=== AIM OF THE TASK ===
Your task is to filter the data below down to the lines holding "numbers".
========================
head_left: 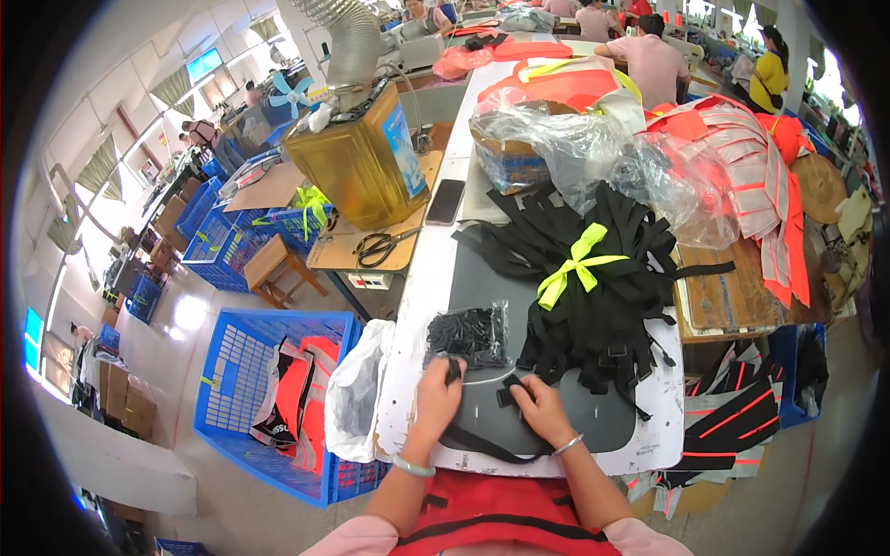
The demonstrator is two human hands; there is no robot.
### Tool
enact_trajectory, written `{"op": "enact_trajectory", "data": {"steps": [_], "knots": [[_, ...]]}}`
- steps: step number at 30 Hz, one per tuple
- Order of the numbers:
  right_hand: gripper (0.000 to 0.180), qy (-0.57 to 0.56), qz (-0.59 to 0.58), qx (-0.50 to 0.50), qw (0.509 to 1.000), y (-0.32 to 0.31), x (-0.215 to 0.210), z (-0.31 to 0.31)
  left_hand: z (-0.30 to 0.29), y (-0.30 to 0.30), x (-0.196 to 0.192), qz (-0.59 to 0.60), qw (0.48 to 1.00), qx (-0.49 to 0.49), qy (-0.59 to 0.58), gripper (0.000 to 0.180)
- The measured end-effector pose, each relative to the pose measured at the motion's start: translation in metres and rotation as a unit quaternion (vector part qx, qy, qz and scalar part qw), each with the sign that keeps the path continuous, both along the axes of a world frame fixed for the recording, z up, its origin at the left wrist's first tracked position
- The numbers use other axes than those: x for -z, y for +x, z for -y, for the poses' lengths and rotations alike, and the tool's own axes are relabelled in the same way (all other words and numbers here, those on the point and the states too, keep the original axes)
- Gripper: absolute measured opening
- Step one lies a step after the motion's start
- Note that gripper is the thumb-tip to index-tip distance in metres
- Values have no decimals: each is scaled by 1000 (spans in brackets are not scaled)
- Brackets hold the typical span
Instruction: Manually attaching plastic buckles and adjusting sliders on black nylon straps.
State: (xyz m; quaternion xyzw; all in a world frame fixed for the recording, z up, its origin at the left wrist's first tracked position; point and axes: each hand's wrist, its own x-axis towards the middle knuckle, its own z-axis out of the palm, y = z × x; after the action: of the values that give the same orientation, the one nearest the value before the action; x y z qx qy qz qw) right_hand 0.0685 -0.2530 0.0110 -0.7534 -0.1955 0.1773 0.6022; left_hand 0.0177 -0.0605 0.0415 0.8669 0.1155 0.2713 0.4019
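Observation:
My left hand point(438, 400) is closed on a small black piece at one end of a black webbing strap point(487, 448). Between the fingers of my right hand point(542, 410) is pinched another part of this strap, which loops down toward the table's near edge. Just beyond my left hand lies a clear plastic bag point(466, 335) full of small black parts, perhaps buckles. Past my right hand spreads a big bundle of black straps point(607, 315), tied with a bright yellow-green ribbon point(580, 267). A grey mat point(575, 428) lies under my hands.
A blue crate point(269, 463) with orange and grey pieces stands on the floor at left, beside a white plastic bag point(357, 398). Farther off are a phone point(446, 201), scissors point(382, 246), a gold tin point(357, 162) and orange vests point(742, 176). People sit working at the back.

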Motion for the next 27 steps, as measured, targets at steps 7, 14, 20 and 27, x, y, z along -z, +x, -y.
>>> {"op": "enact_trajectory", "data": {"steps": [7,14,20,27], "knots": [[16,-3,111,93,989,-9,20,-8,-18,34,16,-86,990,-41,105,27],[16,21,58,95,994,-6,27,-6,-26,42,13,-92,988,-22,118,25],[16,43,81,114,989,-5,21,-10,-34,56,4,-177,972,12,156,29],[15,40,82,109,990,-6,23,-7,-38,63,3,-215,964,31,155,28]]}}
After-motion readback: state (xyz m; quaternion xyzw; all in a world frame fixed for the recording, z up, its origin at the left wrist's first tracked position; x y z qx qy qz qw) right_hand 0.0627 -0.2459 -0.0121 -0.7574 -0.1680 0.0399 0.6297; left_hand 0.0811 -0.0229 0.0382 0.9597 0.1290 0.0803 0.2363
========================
=== EXERCISE OUTPUT ===
- Order of the numbers:
- The numbers use other axes than those: x for -z, y for +x, z for -y, for the poses' lengths and rotations alike, and the tool's own axes are relabelled in the same way (all other words and numbers here, those on the point and the states too, keep the original axes)

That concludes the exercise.